[WORK INSTRUCTIONS] Below are some records. Say in a single number how many of their lines include the word "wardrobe".

RECORDS SUPPLIED Start Marker

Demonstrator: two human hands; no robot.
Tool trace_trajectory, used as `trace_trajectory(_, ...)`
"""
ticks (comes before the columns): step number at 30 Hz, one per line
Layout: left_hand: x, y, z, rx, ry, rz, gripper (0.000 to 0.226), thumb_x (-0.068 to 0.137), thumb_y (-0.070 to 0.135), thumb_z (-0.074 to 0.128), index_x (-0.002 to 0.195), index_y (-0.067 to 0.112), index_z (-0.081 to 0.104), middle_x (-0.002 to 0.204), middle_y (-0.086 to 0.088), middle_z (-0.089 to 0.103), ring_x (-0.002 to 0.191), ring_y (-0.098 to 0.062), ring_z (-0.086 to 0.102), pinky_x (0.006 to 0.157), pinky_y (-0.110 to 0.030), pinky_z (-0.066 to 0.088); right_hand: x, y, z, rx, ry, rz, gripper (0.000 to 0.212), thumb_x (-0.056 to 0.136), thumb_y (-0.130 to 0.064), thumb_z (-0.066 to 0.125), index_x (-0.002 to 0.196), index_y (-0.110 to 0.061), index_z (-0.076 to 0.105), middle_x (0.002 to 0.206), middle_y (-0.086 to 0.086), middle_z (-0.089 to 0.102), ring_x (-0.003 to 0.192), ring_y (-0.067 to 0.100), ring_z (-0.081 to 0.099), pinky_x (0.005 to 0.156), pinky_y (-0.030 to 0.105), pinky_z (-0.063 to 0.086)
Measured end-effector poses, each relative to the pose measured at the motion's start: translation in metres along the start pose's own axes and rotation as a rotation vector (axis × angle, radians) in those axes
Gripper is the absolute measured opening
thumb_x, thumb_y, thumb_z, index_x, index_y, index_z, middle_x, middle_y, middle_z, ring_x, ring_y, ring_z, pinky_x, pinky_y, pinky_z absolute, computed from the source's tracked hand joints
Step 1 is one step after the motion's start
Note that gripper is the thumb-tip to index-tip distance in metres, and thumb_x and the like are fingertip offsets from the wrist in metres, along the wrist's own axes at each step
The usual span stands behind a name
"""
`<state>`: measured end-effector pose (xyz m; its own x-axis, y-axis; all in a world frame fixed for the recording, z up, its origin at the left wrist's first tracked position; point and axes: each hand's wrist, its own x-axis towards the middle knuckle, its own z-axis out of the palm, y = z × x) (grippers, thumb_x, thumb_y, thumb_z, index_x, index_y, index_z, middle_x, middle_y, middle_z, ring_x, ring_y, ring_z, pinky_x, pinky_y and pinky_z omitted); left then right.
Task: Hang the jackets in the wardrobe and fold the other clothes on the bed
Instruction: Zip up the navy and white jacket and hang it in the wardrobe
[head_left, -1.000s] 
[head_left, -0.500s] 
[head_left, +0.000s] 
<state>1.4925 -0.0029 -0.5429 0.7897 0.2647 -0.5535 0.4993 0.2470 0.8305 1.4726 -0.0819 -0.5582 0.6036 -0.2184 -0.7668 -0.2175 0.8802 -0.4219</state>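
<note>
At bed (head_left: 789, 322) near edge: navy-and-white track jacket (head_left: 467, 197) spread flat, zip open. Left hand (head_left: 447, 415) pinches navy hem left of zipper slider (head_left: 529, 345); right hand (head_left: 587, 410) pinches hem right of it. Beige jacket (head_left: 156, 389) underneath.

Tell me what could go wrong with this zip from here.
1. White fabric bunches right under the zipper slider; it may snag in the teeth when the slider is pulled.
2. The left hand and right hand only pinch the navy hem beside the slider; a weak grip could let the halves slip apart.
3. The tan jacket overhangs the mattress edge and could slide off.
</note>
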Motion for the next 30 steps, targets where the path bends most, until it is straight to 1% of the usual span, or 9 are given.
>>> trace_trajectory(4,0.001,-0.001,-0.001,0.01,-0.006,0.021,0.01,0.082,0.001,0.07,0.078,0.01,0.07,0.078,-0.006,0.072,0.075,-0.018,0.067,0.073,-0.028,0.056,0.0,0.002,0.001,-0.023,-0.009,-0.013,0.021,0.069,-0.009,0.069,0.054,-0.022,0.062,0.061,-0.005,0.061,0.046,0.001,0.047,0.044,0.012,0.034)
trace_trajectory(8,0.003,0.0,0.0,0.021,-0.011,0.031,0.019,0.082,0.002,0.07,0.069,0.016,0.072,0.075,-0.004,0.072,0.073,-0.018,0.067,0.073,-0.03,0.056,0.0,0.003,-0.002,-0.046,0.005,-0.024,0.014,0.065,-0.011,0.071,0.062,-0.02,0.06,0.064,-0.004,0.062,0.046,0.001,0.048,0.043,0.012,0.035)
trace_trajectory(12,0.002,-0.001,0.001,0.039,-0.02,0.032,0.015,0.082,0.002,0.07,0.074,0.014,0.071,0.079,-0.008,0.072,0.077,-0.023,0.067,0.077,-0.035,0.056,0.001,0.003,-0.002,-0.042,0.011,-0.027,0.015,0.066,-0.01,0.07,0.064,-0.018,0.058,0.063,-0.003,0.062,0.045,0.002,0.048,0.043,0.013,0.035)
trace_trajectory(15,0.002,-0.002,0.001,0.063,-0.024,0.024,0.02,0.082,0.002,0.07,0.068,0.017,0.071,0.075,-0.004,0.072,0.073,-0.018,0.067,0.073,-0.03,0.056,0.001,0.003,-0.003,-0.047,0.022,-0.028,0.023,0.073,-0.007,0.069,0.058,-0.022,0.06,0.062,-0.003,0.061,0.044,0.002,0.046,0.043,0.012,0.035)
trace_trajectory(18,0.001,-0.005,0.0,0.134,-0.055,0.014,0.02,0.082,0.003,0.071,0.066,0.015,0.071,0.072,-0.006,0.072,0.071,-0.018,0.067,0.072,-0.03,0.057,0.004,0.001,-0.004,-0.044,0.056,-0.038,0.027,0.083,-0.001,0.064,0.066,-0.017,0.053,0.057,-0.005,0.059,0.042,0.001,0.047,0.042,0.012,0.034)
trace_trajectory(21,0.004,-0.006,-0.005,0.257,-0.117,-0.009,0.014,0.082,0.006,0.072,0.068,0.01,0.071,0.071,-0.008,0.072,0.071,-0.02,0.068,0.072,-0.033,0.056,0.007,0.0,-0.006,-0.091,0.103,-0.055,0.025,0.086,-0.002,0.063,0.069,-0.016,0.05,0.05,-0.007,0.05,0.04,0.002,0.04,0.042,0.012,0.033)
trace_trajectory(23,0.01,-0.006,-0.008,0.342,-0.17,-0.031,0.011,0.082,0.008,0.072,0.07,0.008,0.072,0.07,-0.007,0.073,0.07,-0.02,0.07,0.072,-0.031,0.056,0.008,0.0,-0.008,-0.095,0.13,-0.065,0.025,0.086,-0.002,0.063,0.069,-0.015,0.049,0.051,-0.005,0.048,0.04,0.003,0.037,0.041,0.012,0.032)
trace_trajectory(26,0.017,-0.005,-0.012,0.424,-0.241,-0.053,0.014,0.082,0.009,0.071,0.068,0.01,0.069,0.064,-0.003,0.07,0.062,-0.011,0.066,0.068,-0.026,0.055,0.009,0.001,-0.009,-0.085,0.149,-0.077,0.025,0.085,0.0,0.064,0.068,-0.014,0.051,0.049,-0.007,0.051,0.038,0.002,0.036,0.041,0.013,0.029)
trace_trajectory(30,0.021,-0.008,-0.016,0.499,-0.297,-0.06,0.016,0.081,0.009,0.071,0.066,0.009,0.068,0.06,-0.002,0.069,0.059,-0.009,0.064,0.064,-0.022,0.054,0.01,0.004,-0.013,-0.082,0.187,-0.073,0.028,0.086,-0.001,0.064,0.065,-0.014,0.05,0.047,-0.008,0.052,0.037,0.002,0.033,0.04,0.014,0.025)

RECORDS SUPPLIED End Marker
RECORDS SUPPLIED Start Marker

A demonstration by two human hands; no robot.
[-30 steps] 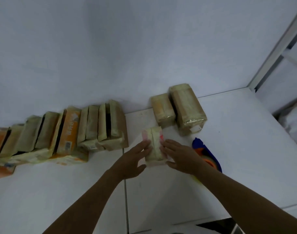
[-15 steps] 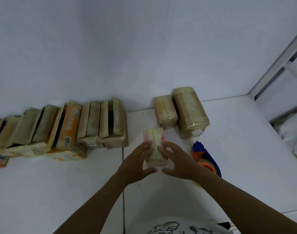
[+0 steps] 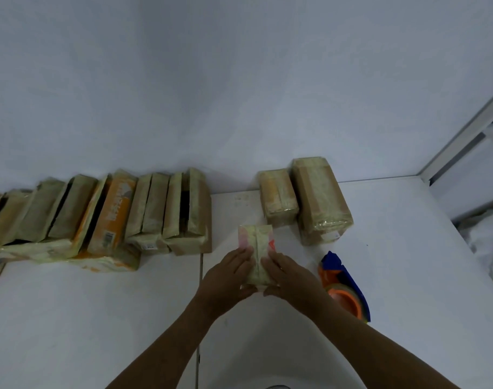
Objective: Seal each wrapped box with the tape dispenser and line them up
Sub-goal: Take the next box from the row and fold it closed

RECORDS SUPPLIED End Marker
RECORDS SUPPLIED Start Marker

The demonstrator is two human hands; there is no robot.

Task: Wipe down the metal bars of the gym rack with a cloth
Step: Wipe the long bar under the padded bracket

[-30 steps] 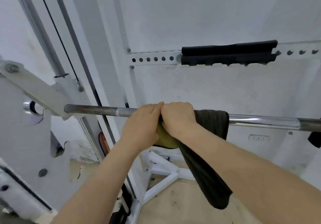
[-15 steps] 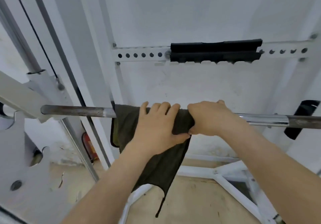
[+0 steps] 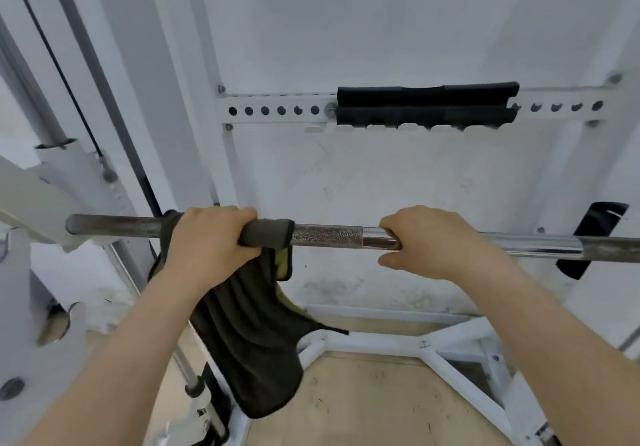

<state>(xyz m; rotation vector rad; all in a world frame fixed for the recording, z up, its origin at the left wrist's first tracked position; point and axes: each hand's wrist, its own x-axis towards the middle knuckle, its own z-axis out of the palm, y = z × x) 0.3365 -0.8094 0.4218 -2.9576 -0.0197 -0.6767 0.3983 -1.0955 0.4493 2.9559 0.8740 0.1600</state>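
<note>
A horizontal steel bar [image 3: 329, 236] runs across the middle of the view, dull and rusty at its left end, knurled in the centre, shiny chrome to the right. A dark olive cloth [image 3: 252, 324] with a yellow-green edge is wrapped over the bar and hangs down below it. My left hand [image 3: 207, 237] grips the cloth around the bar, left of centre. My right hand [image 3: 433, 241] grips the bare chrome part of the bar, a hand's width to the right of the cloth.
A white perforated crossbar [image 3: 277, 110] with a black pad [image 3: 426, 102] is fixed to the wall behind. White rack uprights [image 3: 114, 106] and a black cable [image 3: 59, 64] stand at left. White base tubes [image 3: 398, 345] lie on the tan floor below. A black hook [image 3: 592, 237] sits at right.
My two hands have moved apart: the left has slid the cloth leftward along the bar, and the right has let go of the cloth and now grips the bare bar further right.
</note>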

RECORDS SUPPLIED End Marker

[SOLUTION TO THE EXERCISE] 2